If the LED were made to flash at a very high (human imperceptible) frequency then a phototransistor (LDR wouldn't be fast enough) or photodiode circuit could be set up facing the bulb with bandpass filtering so it would only amplify signals at the expected frequency of the LED's flicker, this would be immune to other light sources so long as they didn't also match that flicker rate or an integer multiple of it. That said, with the LED "bulb" in question apparently running off AC or DC it likely contains internal circurity to smooth things out, the only way you'd be able to get a very fast flicker would be to redesign those internals, unless the bulb already has a naturally existing one which you might detect, and if it does have a naturally existing one then depending how "smart" the design is this frequency might adjust depending on things like how hot the bulb gets as it is left running.
Thermal detection on heatsinks probably isn't good enough, there is substantial time lag between bulb startup and sink heating, and between bulb failure and sink cooling.
In the end, I'd look to design for yourself as much of the unit as you can, so you can have things like fast flashing done within it controlled by your own electronics, rather than having the whole 12V unit being a commericla item with inbuild controls. With low enough duty cycles you could even do occasional ultra-fast flashes when the bulb is supposed to be off, and still detect if these fail. That is to say you could detect a failed LED when the LED is desired to be off, not only be able to detect a failure when it should be on but isn't. Knowing it has failed while it is off and knowing that before you need it to be on soudns useful to me.
james_s:
That's not a bad idea, LEDs can be pulsed at hundreds of kHz, even MHz, and you could use a high duty cycle to minimize any side effects. Phototransistor or photodiode detector, it's getting hard to even find LDRs anyway. ROHS banned them because of the cadmium IIRC.
Marco:
If the photodiode is right next to the LED it is pretty bright relatively speaking. Don't want to look into a lighting LED from a couple mm.
Infraviolet:
One can always put some darkened filtering material between the bulb and photodiode/transistor to stop the sensor going in to saturation.
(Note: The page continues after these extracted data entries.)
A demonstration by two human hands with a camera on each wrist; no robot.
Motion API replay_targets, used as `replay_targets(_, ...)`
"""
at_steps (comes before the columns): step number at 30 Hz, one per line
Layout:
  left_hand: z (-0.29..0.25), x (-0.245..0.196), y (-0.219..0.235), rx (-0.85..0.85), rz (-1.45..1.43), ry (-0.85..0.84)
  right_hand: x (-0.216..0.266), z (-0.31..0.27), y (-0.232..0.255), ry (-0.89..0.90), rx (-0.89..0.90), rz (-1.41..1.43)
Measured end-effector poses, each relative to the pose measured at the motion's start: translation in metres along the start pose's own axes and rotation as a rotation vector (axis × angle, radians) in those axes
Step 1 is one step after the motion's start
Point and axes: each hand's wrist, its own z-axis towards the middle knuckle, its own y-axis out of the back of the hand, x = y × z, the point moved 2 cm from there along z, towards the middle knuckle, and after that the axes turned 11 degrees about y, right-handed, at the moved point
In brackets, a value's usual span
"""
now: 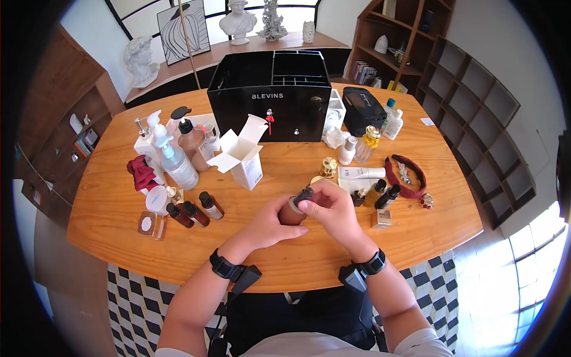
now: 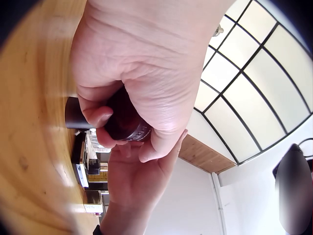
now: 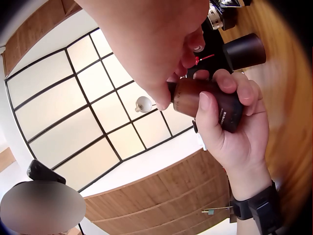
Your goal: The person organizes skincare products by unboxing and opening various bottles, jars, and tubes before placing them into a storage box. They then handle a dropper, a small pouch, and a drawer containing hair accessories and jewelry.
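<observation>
My left hand [image 1: 269, 224] grips a brown bottle [image 1: 289, 215] above the front of the table, fingers and thumb curled round its body. White lettering marks the bottle [image 3: 188, 96] in the right wrist view, where it lies tilted in that palm. With thumb and fingers, my right hand [image 1: 334, 209] pinches the dark top [image 1: 304, 195] at the bottle's neck. That hand largely covers the neck in the right wrist view. A dark cylinder [image 3: 246, 51] stands on the wood just beyond both hands.
An opened white carton [image 1: 245, 160] stands before a black organizer box [image 1: 270, 116]. Pump bottles [image 1: 178, 166] and small brown bottles [image 1: 211, 205] crowd the left. On the right are a white tube [image 1: 363, 172], a red headband [image 1: 416, 193], a perfume bottle [image 1: 367, 146] and a small box [image 1: 381, 219].
</observation>
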Motion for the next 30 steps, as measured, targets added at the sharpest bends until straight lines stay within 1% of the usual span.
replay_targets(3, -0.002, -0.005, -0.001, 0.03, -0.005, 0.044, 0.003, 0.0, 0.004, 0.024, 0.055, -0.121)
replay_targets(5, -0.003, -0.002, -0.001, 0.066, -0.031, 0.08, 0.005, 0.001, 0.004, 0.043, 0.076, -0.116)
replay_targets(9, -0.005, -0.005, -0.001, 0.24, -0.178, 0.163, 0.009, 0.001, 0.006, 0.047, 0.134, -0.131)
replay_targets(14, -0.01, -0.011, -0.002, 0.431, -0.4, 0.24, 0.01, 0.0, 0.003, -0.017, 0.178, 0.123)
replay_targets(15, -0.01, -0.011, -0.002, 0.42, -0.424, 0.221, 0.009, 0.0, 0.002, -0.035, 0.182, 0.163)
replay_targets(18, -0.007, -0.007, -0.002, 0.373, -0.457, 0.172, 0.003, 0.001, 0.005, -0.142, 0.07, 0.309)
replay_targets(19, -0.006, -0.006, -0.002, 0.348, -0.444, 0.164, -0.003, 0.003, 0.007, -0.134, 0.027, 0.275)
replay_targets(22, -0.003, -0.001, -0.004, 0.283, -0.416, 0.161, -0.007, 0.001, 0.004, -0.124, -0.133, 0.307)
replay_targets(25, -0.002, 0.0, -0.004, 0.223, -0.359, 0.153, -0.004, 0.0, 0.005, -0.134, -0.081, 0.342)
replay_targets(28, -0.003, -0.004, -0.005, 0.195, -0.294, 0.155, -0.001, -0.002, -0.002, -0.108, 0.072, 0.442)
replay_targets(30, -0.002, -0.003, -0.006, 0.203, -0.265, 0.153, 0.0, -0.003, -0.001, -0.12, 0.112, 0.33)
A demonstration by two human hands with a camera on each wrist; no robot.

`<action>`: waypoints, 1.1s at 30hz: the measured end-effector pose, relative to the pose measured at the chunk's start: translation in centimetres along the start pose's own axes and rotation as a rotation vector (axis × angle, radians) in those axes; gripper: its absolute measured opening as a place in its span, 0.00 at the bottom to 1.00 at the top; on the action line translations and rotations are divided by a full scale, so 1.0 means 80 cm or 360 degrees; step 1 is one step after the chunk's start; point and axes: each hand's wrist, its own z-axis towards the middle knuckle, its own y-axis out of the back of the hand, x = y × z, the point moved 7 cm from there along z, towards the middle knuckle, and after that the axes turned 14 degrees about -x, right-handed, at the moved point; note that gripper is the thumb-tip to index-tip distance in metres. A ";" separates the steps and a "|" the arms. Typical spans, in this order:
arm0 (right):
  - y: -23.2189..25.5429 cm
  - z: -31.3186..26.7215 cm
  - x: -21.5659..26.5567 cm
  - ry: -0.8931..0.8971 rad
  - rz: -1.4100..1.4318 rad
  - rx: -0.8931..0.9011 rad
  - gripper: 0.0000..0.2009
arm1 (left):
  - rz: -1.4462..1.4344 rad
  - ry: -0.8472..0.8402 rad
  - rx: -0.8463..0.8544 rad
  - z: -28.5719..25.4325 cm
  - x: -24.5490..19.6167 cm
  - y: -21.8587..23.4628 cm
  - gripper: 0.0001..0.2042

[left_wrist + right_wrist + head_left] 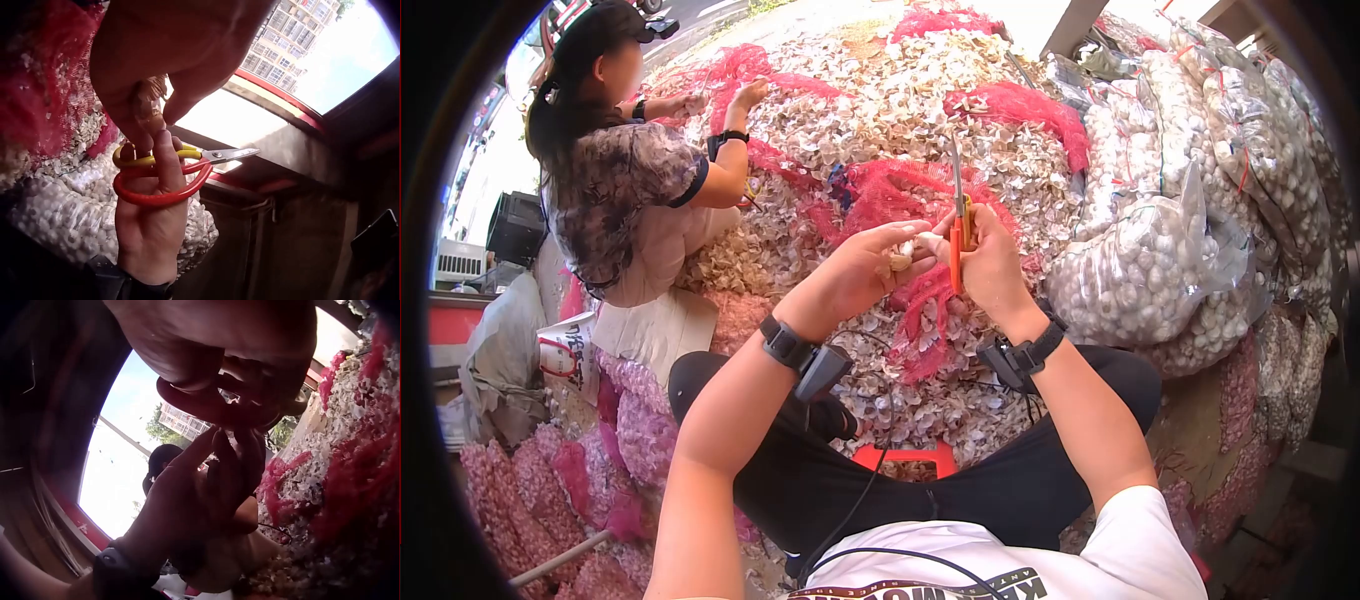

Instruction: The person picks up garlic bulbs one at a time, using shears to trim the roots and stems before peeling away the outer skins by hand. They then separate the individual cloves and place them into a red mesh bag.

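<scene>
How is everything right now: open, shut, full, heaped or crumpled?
Left hand: holding garlic
Right hand: holding scissors
Scissors: blades closed, or nearly so
Garlic piece: papery skin showing
Front clear plastic bag: bulging with garlic bulbs
Red netting: crumpled
Garlic skins: loosely heaped

Capped person [625, 190] upper left; printed bag [568, 360] beside grey sack [505, 345].

I see open air over the husk heap [900, 100] beyond the left hand [862, 268] and right hand [992, 265]; the scissors [958, 195] jut into it, garlic bags [1125, 275] wall the right side, another person [625, 180] blocks the left.
</scene>
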 end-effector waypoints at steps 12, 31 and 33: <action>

Particularly important would be ensuring it isn't exposed to enough light to saturate it from non-LED sources (daylight and such), as if this saturates it then it won't be able to detect a signal from the LED that can then be found by bandpass filtering.
T3sl4co1l:
It should be straightforward enough to set the sensitivity and orientation so that -- either the LED is lit, or it's inundated by such intensity that you won't be able to read it by eye anyway!
Like I said, LED chips are about the luminosity of the sun; it takes a monumental source, or more concentration than could ever be accidental (from specular reflections, refraction of glass/water/etc.), to fool that.